Truss’ lack of political sense and understanding of economic reality ultimately proved to be her downfall.

She started out to govern as though she had won an enormous mandate with a torrent of radical initiatives after narrowly securing the leadership without the support of the majority of MPs. She didn’t reach out to her opponents because she inherited a fragmented party and instead nominated loyalists to important positions. And when she finally made an effort to establish her authority within the group, she only served to incite its wrath.

In the midst of the highest inflation in four decades, Truss and Kwarteng came up with a sizable 45 billion pound ($50 billion) package of tax cuts, which they then announced without conducting a separate analysis of how it would be paid for. This was their main mistake during the term.

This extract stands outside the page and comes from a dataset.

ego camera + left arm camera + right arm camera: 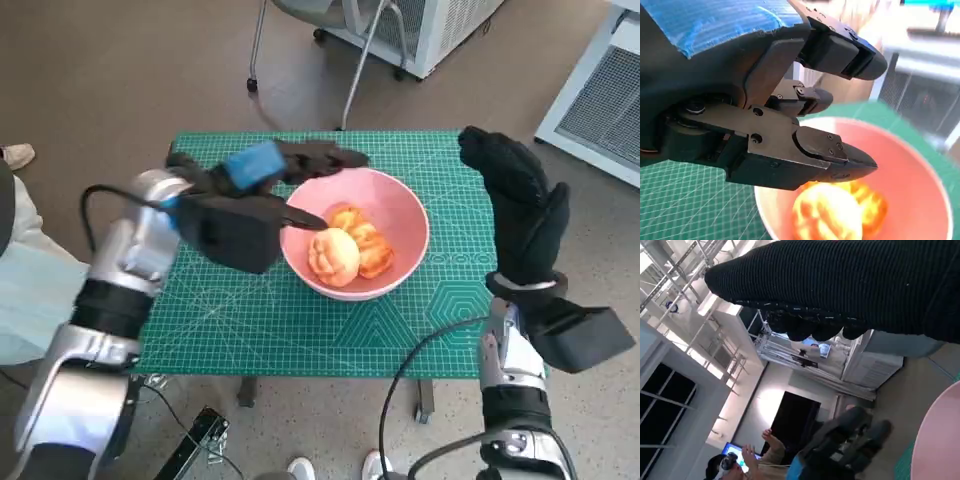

The markets reacted angrily amid concerns that the greatest tax giveaway in 50 years went farther and faster than Truss had hinted during the leadership campaign and would hinder the fight against inflation and undermine the state finances. The Bank of England had to step in to stop a key part of the pensions sector from collapsing as a result of the pound’s decline to an all-time low versus the dollar and the impending prospect of a rout in gilts.

In an effort to undo the harm, Truss and Kwarteng first decided against eliminating the 45% income tax rate for the UK’s wealthiest earners. Later, on October 14, Truss fired Kwarteng and abandoned their plan to freeze corporation tax for the following year. Three days later, Hunt largely dismantled the economic strategy that was still in place, undermining the premier’s credibility.

The final humiliation occurred on Wednesday night as the desperate prime minister attempted to herd her furious MPs into the House of Commons voting lobbies for a vote that could have made or broken her government. Braverman’s dismissal earlier that day for a security violation for which she ordinarily would have received only a warning had already alienated a significant portion of the party’s right wing.

Despite winning the poll, Truss lost the tough fight to stay in power.